By Claire Teck
Responsibility to alert kids to drug and STI risks
Teaching about safe sex in schools is an often-debated part of the public effort to tackle the spread of sexually transmitted infections and the social problem of teen pregnancies. Drugs are also a potentially deadly teen health risk, and one that is inseparable from the discussion of sexual health risks. The mandate to inform teens about the risks of unsafe sex has to accompany a mandate to inform teens about the risks of drugs.
Going beyond the traditional “zero tolerance” approach to student drug use
According to the Drug Policy Alliance, the traditional “zero tolerance” policy which threatens expulsion or even arrest for alcohol or drug use is simply ineffective. The rationale for the traditional policy comes from a belief that severe punishments successfully deter teens from alcohol and drug use. Their view contradicts national surveys, which demonstrate a continued problem of teen drug use and a worrying lack of effective action taken against it in schools.

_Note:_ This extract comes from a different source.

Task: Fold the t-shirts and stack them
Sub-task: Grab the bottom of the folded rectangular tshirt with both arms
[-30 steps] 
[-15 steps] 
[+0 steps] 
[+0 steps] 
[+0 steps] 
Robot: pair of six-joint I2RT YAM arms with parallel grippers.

The Drug Policy Alliance instead promotes comprehensive drug education to confront drug use among students, as can be found in the DPA publication Beyond Zero Tolerance:
Beyond Zero Tolerance advocates honest, interactive drug education programs to assist students confronting drug use, and those exhibiting patterns of substance misuse and addiction. The approach replaces punitive measures with restorative practices, enabling students to acknowledge the harms they have caused, guide them in making amends, be re-accepted into the school community, and – most importantly – stay in school.
Communication is vital
Providing advice to parents, Advocates for Youth encourages “positive communication” at home as “essential” for children to responsibly transition to adulthood. This advice is just as relevant for education aimed at preventing children from turning to drugs in future, as the same reasoning for parents communicating with their children is applicable to education. Rather than threatening penalties, engaging teens and informing them about the health threats of drugs is most likely to result in a commitment by them to avoid drugs.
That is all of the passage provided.